In her 20s, Buchzeiger moved to East Lansing intent on going to Michigan State University. Instead, she started a marketing company there producing menus for bars and restaurants. She graduated from Lawrence Technological University in Southfield in 2000 with a bachelor of science in industrial operations. She went to work for Lucerne, which had about $2 million in annual sales at that time.
After working her way though the company, in 2005, she recognized that Lucerne needed to expand its presence in Asia.
“In 2003, 2004 and 2005 we started to see all our products move offshore, so it was sink or swim,” Buchzeiger said. “It was a good time to open our doors, get on a plane and make some things happen on the other side of the world.”
She bought the company from her father in 2015. It had $12 million in annual sales and had 14 employees at the time.
Going gangbustersOver the past three years, Lucerne's business has been “gangbusters,” Buchzeiger said.
“We were growing significantly. We are at just under $50 million in sales and 46 employees,” Buchzeiger said.
Fourteen of those employees are in Asia and one is in Europe. The company's goal is to hit $1 billion in annual sales in nine years, she said.
That's why it became critical to protest Trump’s first round of tariffs on Chinese products, because 90 percent of Lucerne’s revenue was tied to products that fell under that provision. Namely, the hinges used on the Wrangler, which is assembled in Ohio.
Trump's tariffs on Chinese goods, including autos and parts, under Section 301 of the Trade Act of 1974, are separate from the Commerce Department investigation of whether cars and parts made elsewhere are a threat to national defense and therefor eligible for new tariffs under Section 232.
Read more:
Tariff hearing: Tax would cut U.S. jobs
Automakers: Trump tariffs would cost consumers
“The Jeep Wrangler is half my business. It's $25 million in sales, and that is 25 percent tariff, so it's a huge increase in price,” Buchzeiger said.
Buchzeiger and her leadership team waged a campaign to win an exemption. “I went to Washington and testified,” she said.
It worked; the administration removed Lucerne's product codes from the tariff list.
“That was a small victory,” Buchzeiger said. “The new threat is the rest of the tariffs. The 301 is just China. Now they have another list and pretty much everything else we make in Asia is effected by that.”
Many of her contracts are negotiated for longer terms, so if Lucerne faces rising costs to do business, it cannot charge more for its parts.
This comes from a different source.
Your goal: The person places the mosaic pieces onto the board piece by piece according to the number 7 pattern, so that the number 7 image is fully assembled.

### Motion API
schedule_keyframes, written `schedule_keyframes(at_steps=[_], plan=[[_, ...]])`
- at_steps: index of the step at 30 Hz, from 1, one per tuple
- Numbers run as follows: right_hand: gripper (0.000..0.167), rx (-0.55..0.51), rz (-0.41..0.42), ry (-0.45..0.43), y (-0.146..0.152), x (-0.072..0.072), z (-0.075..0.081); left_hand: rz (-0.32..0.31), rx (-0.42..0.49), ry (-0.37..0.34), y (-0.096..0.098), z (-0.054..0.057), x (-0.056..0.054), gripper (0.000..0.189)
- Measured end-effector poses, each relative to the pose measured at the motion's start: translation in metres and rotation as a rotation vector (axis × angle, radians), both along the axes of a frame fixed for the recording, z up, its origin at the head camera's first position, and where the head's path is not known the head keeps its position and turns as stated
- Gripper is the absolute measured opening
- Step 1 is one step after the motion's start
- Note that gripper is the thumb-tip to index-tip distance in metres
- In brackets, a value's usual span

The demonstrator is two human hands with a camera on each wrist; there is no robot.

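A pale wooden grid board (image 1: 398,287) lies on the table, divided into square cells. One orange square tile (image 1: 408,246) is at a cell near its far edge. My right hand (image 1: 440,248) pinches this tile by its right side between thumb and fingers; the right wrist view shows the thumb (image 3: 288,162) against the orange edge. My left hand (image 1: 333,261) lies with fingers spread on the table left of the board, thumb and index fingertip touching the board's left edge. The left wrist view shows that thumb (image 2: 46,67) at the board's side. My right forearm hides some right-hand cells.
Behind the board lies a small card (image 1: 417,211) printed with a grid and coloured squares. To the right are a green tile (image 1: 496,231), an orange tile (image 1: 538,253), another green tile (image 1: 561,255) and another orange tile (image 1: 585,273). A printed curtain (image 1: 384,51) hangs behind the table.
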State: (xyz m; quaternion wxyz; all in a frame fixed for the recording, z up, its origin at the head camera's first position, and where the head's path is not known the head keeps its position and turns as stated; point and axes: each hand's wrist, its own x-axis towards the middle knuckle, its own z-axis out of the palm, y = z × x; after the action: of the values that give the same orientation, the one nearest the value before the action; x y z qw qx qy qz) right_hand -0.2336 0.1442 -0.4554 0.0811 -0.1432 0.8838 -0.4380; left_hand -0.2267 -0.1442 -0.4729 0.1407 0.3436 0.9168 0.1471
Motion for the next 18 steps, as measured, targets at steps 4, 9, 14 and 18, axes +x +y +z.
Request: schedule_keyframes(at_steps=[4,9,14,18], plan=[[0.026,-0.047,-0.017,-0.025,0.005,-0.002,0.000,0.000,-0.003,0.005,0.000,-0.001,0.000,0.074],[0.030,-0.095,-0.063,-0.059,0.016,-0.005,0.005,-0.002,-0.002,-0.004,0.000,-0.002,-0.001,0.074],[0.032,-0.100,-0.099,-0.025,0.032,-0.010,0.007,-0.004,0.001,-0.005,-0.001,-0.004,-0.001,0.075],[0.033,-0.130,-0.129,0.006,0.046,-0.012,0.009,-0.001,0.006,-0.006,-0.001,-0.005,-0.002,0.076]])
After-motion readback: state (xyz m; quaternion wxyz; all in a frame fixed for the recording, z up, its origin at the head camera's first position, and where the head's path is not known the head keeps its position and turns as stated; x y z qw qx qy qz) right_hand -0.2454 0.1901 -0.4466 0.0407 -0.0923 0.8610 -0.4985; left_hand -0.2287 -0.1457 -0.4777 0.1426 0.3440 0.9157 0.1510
“There's no caveat for tariffs. They're watertight. You cannot come in and raise your prices,” Buchzeiger said. “People don't understand the intricacy of the supply chain. We produce those hinges at eight different facilities in China and Taiwan, then they come into Michigan before being shipped to Ohio. The bigger suppliers have deeper pockets and can absorb costs and move things around. The smaller ones can't. It'll be bigger than 2008 when we crash.”
'A holy mess' Buchzeiger did not travel to Washington to testify against the proposed 232 tariffs, but submitted written testimony about the possible impact on Lucerne. She said, “I feel like we're fighting for the entire industry.”
Buchzeiger said Trump's proposed 232 tariffs will make the U.S. automotive industry much less competitive with auto companies around the world.
“It's going to crush our race for autonomous vehicles and for future vehicles,” she said. “We're going to lose.”
Lawyer Catherine Karol at Butzel Long in Detroit said her supplier clients are being hurt by the 301 tariffs already in place. Butzel Long represents more than 3,500 clients globally, about a third of which are in the car business, almost exclusively suppliers, she said.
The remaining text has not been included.